The California Family Code allows prospective spouses and married couples to contract with each other about their respective rights to personal or marital property, regardless of when, where or how that property is acquired. These agreements are valid without consideration. Prenuptial agreements become effective upon marriage, while postnuptial agreements are legally binding as soon as they’re signed. They can only be revoked or amended with a subsequent written agreement. Of course, this assumes that the agreement is initially valid.
From downtown San Jose, Fremont and Morgan Hill, The Law Offices of Steven E. Springer, our attorneys handle all aspects of premarital and postnuptial agreements. We have more than 30 years of combined experience in marital law and business law, so we have all the skills necessary to negotiate, draft, challenge and defend marital agreements.

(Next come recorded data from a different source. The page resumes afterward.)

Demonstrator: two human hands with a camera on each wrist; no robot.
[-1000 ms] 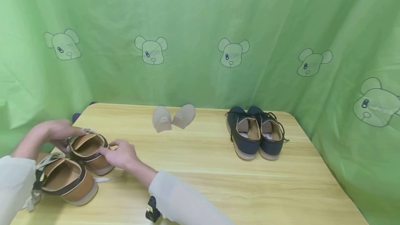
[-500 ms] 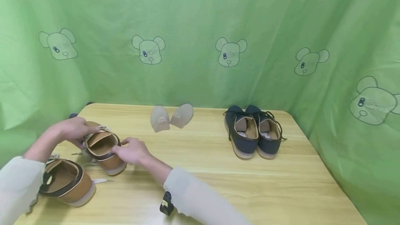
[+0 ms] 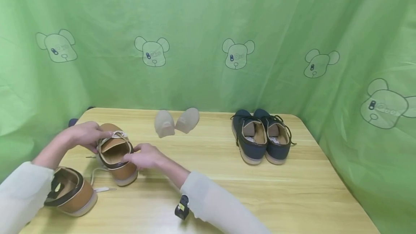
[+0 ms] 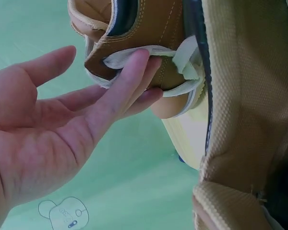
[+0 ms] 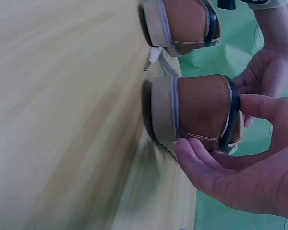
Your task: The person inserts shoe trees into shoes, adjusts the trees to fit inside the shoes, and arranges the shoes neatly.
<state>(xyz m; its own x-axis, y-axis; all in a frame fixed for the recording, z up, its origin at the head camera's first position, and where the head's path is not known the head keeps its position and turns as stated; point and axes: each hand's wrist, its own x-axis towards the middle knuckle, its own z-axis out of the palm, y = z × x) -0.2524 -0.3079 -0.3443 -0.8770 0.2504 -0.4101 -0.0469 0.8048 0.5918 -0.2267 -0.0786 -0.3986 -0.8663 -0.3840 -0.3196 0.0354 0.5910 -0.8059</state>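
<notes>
In the head view, a tan lace-up shoe [image 3: 122, 173] stands on the table with its heel toward me. My right hand [image 3: 146, 156] pinches its heel, and in the right wrist view the thumb lies at the dark collar while the fingers press on the side. My left hand [image 3: 85, 133] is at the laces; in the left wrist view, nearly straight fingers [image 4: 127, 84] touch the shoe's laced side, with the thumb apart from it. A second tan shoe [image 3: 82, 198] stands nearer at the lower left, partly hidden by my left sleeve.
Two pale half-sole-shaped pieces [image 3: 187, 120] lie near the table's back edge. A pair of navy lace-up shoes [image 3: 255, 150] stands at the back right of the wooden table [image 3: 208, 161]. Green curtain [image 3: 201, 82] surrounds the back and sides. A white lace end [image 3: 103, 189] trails near the second shoe.
Both hands have moved right with the tan shoe, away from the second one. It has turned to point more straight toward the back. The view has shifted slightly.
</notes>
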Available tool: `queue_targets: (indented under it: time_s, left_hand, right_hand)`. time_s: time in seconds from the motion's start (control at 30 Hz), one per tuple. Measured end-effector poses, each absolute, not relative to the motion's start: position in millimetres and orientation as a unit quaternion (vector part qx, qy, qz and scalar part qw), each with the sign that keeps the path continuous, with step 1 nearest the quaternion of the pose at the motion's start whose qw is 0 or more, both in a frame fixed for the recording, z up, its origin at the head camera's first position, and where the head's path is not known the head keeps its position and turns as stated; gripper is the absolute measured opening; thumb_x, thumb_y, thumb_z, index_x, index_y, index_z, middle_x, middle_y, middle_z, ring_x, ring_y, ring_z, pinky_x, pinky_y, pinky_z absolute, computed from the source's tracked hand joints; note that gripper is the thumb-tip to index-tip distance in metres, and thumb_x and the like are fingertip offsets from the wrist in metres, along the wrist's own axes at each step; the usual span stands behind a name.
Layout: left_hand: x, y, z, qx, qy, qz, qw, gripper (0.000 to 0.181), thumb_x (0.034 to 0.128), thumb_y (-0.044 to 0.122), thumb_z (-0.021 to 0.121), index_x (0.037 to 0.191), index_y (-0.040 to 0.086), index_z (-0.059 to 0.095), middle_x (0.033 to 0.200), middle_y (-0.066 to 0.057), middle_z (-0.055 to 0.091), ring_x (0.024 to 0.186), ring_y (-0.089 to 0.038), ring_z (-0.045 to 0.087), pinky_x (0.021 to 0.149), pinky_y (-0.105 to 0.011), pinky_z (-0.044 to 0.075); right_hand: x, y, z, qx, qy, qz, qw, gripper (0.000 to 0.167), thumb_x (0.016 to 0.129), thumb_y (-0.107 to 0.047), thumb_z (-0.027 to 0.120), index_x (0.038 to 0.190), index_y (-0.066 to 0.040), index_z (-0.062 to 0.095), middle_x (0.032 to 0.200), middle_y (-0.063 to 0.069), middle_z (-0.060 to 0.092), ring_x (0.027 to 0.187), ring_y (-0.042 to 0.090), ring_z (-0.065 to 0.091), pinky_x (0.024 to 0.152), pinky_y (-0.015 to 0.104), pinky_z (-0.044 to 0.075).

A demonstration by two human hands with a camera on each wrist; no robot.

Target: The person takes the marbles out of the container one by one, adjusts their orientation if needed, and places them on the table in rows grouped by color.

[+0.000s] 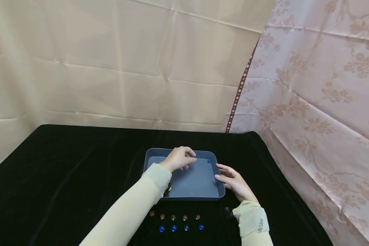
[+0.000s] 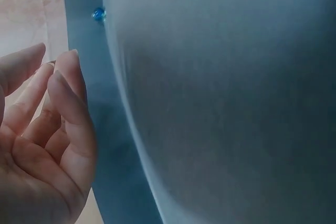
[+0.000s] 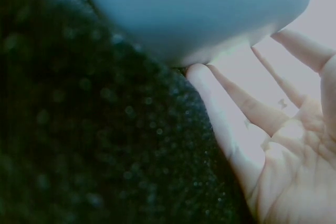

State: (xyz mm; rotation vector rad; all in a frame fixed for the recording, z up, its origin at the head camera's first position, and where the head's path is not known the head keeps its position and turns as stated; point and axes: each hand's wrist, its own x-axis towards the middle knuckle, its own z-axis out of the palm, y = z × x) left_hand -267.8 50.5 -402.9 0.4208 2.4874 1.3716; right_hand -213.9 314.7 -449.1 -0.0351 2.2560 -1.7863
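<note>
A blue-grey tray (image 1: 193,181) lies on the black cloth with a blue marble (image 1: 209,161) inside by its far right corner. Over the tray's far half hovers my left hand (image 1: 179,159), fingers loosely bent. In the left wrist view, nothing shows between the thumb and fingertips of that hand (image 2: 52,145), and the blue marble (image 2: 98,14) lies beyond them. My right hand (image 1: 235,182) is at the tray's right side, fingertips at the rim. The right wrist view shows its fairly straight fingers (image 3: 223,119) touching the tray's outer wall (image 3: 210,14).
In front of the tray are two rows of marbles: reddish and clear ones (image 1: 173,217) nearer the tray, blue ones (image 1: 174,228) closer to me. Black cloth (image 1: 80,184) covers the table. A cream curtain (image 1: 126,68) hangs behind, a floral one (image 1: 319,85) to the right.
</note>
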Motion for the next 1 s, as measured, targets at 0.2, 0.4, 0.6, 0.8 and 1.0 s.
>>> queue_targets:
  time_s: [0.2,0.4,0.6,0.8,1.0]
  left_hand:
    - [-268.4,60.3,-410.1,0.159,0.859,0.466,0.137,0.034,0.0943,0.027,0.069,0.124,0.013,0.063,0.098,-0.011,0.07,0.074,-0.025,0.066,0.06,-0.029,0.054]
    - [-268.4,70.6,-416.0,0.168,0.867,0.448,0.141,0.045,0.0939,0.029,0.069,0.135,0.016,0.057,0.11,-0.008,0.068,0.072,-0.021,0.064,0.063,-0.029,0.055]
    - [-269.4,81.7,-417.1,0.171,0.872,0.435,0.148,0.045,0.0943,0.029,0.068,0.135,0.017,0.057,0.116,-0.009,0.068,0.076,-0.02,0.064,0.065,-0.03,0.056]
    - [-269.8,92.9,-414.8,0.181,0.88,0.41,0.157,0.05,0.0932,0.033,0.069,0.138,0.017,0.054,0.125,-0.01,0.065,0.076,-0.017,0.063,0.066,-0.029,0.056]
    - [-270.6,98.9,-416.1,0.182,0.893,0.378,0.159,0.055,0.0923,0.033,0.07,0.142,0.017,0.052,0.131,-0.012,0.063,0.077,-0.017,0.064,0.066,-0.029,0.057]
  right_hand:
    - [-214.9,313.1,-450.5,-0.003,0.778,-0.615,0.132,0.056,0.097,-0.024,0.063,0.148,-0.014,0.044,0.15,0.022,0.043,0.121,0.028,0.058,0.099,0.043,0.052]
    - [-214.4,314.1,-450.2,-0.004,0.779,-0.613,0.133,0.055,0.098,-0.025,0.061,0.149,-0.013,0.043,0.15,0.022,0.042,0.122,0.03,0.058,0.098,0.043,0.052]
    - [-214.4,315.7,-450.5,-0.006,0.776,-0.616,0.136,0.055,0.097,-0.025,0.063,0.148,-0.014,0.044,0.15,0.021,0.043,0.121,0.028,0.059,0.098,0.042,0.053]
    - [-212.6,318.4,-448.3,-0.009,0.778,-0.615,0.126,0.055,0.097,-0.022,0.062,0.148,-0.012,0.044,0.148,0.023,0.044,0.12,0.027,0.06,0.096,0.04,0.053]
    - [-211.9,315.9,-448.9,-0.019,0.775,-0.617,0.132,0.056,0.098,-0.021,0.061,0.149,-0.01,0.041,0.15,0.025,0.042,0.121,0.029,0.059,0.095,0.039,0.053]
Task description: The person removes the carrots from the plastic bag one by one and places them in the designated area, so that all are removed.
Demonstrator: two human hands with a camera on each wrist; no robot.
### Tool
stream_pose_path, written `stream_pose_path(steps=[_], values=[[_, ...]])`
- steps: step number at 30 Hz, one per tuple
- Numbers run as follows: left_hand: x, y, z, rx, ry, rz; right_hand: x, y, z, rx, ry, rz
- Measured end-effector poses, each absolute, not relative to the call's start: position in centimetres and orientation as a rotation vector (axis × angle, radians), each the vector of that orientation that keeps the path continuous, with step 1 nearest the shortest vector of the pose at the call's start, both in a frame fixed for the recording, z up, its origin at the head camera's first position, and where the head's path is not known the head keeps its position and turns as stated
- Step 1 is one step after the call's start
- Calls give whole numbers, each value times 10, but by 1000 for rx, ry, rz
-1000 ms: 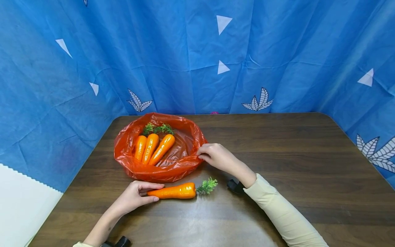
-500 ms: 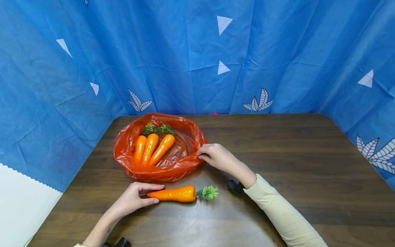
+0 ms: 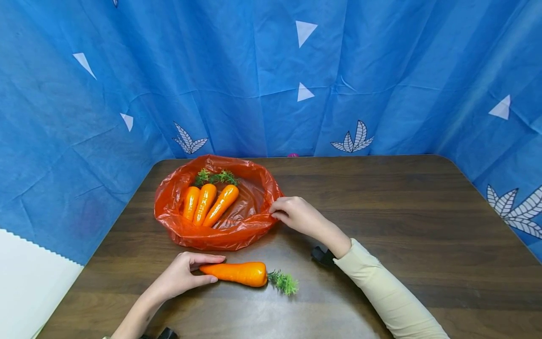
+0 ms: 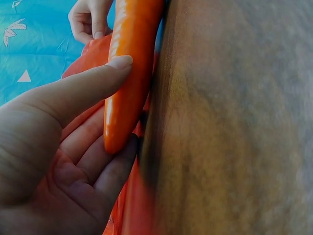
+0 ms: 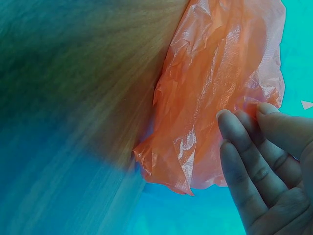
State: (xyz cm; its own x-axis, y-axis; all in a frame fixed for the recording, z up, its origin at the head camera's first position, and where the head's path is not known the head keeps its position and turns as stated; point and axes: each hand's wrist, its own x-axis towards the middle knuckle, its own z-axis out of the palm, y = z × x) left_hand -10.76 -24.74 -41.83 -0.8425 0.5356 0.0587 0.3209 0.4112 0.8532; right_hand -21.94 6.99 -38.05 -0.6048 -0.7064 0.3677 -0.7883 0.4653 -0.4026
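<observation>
My left hand (image 3: 184,275) holds an orange carrot (image 3: 243,274) by its narrow tip, between thumb and fingers. The carrot lies sideways low over the table, its green leafy top (image 3: 285,282) pointing right and slightly toward me. In the left wrist view the thumb crosses the carrot (image 4: 128,98) and the fingers lie behind it. Beyond it stands a red plastic bag (image 3: 224,239), mouth spread wide, with three carrots (image 3: 206,202) inside, leaves to the back. With thumb and fingertips, my right hand (image 3: 298,214) pinches the bag's right rim; the right wrist view shows the grip on the film (image 5: 210,98).
Both hands work over a dark wood-grain table (image 3: 402,212). A blue patterned curtain (image 3: 254,70) hangs behind and at the sides. White cloth (image 3: 34,278) shows at the lower left. Black straps (image 3: 322,255) sit at the wrists.
The held carrot's leafy end has swung toward me while its tip stays in my left hand. My right hand keeps its hold on the bag rim, and the bag looks unchanged.
</observation>
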Motion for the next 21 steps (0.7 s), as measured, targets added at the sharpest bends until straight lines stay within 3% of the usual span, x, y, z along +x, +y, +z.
stream_pose_path(steps=[21], values=[[-107,-247,-417,807,2461,1389,-219,69,-380,1322,-2559,844]])
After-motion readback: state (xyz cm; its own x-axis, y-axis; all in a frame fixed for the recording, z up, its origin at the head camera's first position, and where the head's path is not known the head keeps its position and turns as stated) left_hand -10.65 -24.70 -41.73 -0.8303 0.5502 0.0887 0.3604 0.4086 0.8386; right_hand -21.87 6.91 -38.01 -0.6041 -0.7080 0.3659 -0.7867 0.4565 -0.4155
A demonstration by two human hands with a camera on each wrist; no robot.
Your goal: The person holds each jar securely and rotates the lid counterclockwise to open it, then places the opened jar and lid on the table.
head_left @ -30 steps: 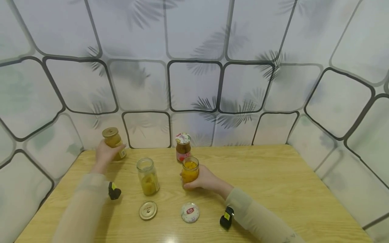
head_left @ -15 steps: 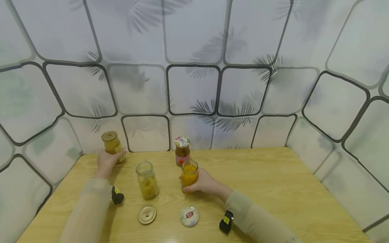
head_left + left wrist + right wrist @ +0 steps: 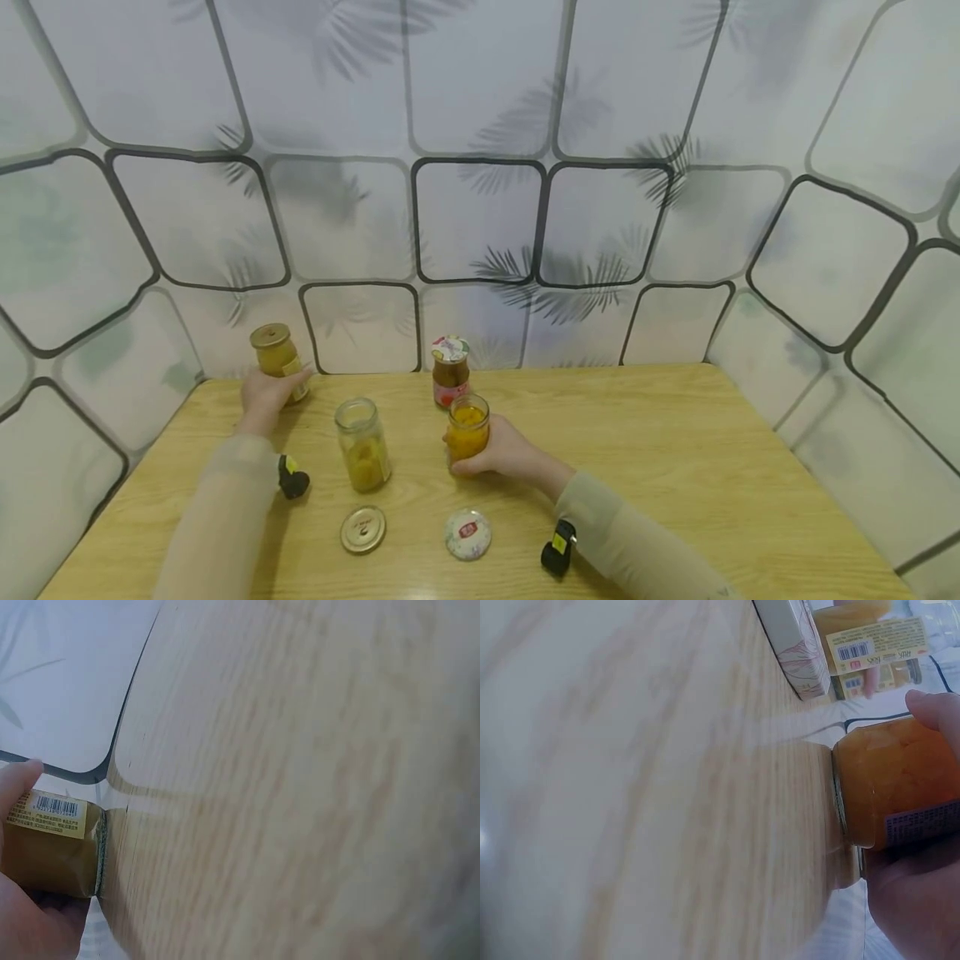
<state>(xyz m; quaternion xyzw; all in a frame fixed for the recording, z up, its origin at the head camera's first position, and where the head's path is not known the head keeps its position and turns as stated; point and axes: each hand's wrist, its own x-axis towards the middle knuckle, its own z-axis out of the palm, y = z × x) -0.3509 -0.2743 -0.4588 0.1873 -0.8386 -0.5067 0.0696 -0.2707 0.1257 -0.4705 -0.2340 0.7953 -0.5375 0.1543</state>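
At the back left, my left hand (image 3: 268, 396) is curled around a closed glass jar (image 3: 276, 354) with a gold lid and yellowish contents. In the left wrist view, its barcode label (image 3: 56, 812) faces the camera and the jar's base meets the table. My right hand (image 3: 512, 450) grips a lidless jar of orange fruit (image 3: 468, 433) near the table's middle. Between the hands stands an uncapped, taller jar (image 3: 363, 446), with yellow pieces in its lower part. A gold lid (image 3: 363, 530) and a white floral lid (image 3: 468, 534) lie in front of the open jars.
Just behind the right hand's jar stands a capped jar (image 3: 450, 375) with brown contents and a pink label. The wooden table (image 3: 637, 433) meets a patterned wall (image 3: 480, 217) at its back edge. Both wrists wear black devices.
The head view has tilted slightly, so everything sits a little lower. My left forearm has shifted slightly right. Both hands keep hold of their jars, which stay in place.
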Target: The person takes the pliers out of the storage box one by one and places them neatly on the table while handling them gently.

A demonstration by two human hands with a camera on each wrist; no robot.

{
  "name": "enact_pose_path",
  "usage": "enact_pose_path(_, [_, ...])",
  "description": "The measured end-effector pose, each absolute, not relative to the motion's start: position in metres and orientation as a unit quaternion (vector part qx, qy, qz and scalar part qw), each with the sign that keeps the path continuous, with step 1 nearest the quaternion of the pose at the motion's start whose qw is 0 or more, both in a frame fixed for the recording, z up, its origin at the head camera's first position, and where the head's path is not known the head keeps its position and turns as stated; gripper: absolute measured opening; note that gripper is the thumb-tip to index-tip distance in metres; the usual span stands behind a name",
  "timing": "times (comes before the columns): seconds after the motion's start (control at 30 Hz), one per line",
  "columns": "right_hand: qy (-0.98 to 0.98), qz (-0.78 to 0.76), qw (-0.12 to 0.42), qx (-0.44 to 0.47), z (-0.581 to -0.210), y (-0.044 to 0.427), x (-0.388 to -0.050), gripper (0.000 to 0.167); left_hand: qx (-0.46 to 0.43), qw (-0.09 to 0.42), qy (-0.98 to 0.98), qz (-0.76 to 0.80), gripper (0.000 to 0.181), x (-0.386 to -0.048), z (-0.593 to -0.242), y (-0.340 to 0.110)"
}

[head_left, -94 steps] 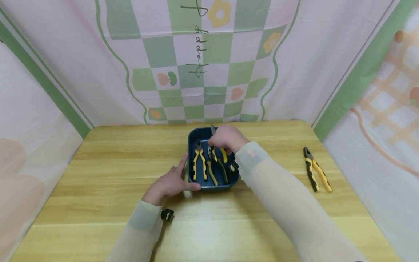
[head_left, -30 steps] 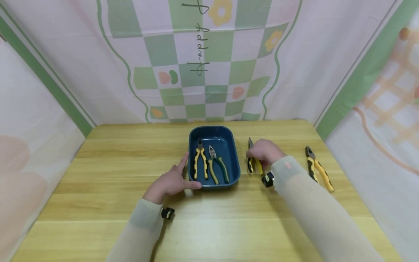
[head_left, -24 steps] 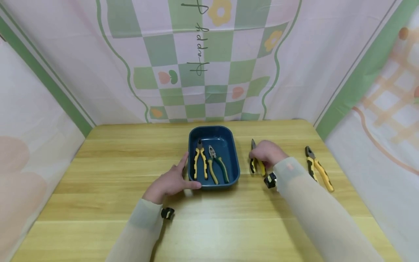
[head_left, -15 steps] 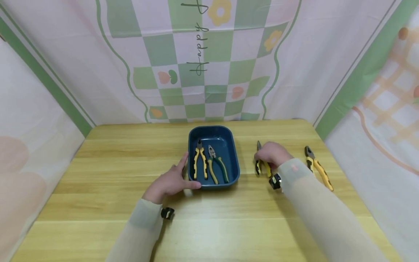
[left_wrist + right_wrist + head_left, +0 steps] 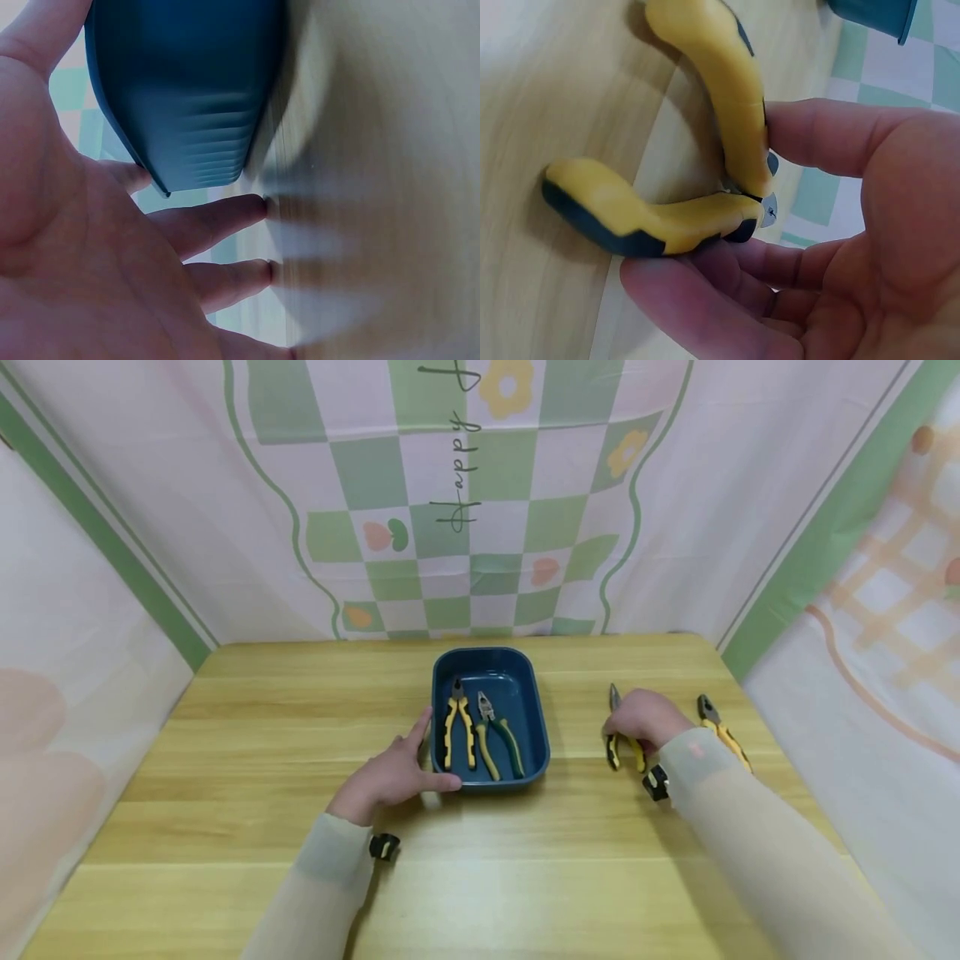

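My right hand (image 5: 649, 717) grips a pair of yellow-and-black needle-nose pliers (image 5: 613, 697) by the handles, pointed tip away from me. In the right wrist view the thumb and fingers are on either side of the spread handles (image 5: 739, 112), close to the wooden table. My left hand (image 5: 390, 779) rests at the near left corner of a dark blue box (image 5: 543, 727), fingers spread and thumb at the rim. Fingertips touch the table in the left wrist view. Inside the box lie yellow-and-black pliers (image 5: 459, 718) and green-handled combination pliers (image 5: 498, 735).
Another pair of yellow-and-black pliers (image 5: 708, 710) lies to the right of my right hand, partly covered by the sleeve. The wooden table (image 5: 300, 710) ends at a patterned cloth backdrop (image 5: 495, 527) behind the box.
My right hand has taken the needle-nose pliers out of the box and moved them right, across the table toward the other pliers. The left hand stays at the box corner.
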State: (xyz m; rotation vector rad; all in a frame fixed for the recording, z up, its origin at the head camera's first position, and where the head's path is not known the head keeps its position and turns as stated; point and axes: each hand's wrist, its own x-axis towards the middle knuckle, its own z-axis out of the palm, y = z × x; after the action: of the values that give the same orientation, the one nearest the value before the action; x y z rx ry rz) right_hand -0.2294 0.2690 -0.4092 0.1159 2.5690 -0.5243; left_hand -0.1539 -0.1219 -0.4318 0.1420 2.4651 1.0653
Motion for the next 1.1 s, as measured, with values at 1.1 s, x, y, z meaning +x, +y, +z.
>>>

What Makes a Marital Agreement Valid?
Because marital agreements are usually created as a hedge against California’s community property law, the state has an interest in ensuring that these agreements are executed in a fair manner, without fraud, concealment, undue influence or duress. To be judged valid, an agreement must satisfy these criteria:
- The party being held to the agreement had independent counsel at the time of the signing or expressly waived that right in a separate legal agreement.
- The party being held to the agreement had no less than seven days between being presented with the agreement and signing, and had been advised to seek independent legal counsel.
- If the party being held to the agreement was not represented by independent counsel, that party had been informed of the force and effect of the agreement and had been presented with a separate writing memorializing that understanding prior to signing the agreement.
- The party being held to the agreement signed voluntarily with full knowledge and with the capacity to understand.